**Work order**
In how many lines of the listing below does "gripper" appear? Reply with the number only.

**** Data block

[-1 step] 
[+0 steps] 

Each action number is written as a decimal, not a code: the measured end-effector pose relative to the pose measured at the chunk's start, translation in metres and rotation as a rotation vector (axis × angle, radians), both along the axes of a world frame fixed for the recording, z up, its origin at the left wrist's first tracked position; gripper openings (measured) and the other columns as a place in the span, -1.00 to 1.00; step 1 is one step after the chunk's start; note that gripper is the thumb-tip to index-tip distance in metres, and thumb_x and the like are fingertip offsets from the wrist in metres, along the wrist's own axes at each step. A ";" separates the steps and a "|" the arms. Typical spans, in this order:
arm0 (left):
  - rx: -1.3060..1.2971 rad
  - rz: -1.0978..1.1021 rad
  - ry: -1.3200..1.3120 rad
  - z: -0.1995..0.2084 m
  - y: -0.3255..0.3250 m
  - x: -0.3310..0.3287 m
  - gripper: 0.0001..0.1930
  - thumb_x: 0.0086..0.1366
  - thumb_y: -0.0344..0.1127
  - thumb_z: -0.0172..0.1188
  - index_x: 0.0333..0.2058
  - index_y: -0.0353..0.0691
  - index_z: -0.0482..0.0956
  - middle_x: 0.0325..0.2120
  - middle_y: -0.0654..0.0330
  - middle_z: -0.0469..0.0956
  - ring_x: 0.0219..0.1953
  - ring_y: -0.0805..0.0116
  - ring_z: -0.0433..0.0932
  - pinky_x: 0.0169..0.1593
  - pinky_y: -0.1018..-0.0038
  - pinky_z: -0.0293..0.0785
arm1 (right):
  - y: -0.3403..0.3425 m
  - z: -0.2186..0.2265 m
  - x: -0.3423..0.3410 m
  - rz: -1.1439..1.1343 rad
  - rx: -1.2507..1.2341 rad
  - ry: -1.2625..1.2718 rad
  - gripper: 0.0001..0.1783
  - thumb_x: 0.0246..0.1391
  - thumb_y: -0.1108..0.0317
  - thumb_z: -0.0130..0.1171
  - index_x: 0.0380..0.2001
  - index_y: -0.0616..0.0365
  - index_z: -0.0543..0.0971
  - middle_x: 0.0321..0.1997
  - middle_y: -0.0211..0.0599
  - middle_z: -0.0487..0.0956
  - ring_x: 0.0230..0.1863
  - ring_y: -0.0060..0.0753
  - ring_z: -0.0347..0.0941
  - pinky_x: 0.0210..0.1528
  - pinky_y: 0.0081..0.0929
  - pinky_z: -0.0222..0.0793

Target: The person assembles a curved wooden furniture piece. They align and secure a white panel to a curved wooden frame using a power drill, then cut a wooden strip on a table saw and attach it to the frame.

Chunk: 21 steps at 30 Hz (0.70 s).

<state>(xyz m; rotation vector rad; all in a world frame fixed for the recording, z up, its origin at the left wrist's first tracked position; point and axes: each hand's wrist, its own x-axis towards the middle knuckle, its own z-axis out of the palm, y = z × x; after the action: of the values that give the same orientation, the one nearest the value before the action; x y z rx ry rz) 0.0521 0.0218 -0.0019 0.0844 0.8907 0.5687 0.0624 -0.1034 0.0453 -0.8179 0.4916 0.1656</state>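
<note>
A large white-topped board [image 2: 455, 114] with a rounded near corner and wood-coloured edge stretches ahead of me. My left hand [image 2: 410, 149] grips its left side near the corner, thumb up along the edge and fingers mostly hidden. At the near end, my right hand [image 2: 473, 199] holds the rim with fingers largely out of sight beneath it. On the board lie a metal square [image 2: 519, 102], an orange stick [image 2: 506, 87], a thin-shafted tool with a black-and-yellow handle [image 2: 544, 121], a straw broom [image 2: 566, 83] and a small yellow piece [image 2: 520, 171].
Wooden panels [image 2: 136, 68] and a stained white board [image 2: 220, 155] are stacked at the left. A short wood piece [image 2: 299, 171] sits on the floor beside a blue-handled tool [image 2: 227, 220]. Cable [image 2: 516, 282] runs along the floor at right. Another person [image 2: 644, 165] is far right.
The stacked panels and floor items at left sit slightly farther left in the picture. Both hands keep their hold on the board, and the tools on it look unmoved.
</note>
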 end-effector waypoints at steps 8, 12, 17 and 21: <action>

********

**Solution for this task**
3